John J. Gazzola | ConsensusDocs
Skanska USA Bldg., Inc. v. J.D. Long Masonry, Inc., No. SAG-16-933, 2019 BL 336852, 2019 US Dist Lexis 152787 (D. Md. Sept. 9, 2019)
This case concerns calculation of a damages award to a general contractor, Skanska USA Building, Inc., on its claim for breach of contract against its masonry subcontractor, J.D. Long Masonry, Inc., arising from Long’s faulty construction of a masonry façade at a medical research facility in Baltimore. When the façade collapsed and Long failed to repair it, Skanska hired a replacement subcontractor, C.A. Lindman, to remediate Long’s defective work and filed suit against Long to recover the resulting damages. After the court granted Skanska’s motion for summary judgment as to liability, Skanska moved for summary judgment on the issue of damages, relying on the indemnification provision of the subcontract to seek compensatory damages, pre- and post-judgment interest, and litigation fees. In the subcontract, Long agreed to indemnify and hold Skanska harmless from all claims, losses, costs and expenses, including attorneys’ fees, arising before or after completion of Long’s work, caused by, arising out of, resulting from, or occurring in connection with Long’s performance of the work or breach of the subcontract.
The court first applied the terms of this provision to award Skanska compensatory damages, holding that Skanska was, as a matter of law, entitled to recover the amount of the Lindman subcontract and general conditions incurred to supervise remediation of Long’s work.

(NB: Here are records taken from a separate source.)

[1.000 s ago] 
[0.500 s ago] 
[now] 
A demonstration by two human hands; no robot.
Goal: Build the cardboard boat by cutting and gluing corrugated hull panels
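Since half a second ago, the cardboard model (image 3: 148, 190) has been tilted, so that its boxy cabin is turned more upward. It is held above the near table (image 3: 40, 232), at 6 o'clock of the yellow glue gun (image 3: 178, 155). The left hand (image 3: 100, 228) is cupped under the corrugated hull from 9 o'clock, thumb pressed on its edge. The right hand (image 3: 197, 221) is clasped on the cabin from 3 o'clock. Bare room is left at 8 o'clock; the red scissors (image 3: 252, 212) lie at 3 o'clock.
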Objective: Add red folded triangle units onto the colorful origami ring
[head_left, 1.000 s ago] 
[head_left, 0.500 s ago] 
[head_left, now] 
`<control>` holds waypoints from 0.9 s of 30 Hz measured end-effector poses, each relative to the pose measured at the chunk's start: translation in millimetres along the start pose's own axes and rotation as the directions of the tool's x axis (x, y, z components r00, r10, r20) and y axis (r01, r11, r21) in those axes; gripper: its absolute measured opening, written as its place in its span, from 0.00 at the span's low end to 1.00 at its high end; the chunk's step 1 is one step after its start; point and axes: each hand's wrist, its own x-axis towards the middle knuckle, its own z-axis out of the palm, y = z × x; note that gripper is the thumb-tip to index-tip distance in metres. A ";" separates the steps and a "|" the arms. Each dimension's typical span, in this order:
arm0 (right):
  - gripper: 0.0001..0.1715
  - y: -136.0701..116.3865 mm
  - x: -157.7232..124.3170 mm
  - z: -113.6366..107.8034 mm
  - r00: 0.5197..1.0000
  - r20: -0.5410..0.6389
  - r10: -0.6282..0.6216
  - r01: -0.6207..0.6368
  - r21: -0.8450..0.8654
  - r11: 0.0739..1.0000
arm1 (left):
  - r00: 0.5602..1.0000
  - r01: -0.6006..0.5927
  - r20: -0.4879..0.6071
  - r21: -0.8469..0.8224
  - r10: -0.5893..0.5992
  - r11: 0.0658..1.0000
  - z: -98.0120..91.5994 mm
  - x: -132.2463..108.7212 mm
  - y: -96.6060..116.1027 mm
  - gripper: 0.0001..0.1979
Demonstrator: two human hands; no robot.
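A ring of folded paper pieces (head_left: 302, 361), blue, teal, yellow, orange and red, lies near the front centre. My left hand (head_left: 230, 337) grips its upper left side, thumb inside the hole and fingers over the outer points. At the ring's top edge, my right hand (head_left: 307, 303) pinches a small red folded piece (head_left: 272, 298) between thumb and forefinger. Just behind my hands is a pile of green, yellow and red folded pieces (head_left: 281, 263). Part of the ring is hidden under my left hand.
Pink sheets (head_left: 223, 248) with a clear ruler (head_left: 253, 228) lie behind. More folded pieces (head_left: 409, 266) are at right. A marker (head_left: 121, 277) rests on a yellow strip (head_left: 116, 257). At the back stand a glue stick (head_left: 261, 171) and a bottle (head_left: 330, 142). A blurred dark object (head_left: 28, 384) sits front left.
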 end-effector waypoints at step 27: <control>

The court, however, denied Skanska’s claim for pre-judgment interest on the entirety of these damages. Skanska asserted that it was entitled to pre-judgment interest on the full award, calculated from the date on which it first paid Lindman. The court disagreed, explaining that, under Maryland law, a claimant is entitled to an award of pre-judgment interest as of right only when the amount due is certain, definite and liquidated by a specific date prior to judgment. The court reasoned that, because much of the Lindman subcontract value was composed of later-executed change orders, an award of pre-judgment interest could not be uniformly calculated back to the date of Skanska’s first payment to Lindman. And moreover, because Skanska continued to withhold sums due to Lindman pending resolution of certain issues, awarding Skanska pre-judgment interest on amounts it had not yet paid would result in a “windfall” to Skanska because there was no “use of income” loss to be compensated.
The court also refused to award pre-judgment interest on Skanska’s overhead and supervisory costs, on grounds that there was no fixed, certain date on which Skanska’s claim to them became liquidated and that these damages were actually composed of costs that Skanska would have incurred regardless of Long’s beach. As such, the court awarded Skanska pre-judgment interest only on amounts actually paid to Lindman and on a “check by check” basis, or from the particular date on which each such payment was made.
Next, the court awarded Skanska its attorneys’ fees, concluding that the subcontract’s indemnification provision expressly provided for such an award because it tied payment of such fees to an action for breach and indicated that Long would indemnify Skanska for fees incurred in a suit between them. The court denied Long’s request for a reduction in the award, noting that Long’s complained-of delays arose from Skanska’s need to investigate and repair Long’s defective work in order to quantify its damages, efforts that did not “unreasonably balloon Skanska’s legal fees.”
Finally, applying federal law, the court awarded post-judgment interest on the total judgment entered against Long, calculated from the date the judgment was entered.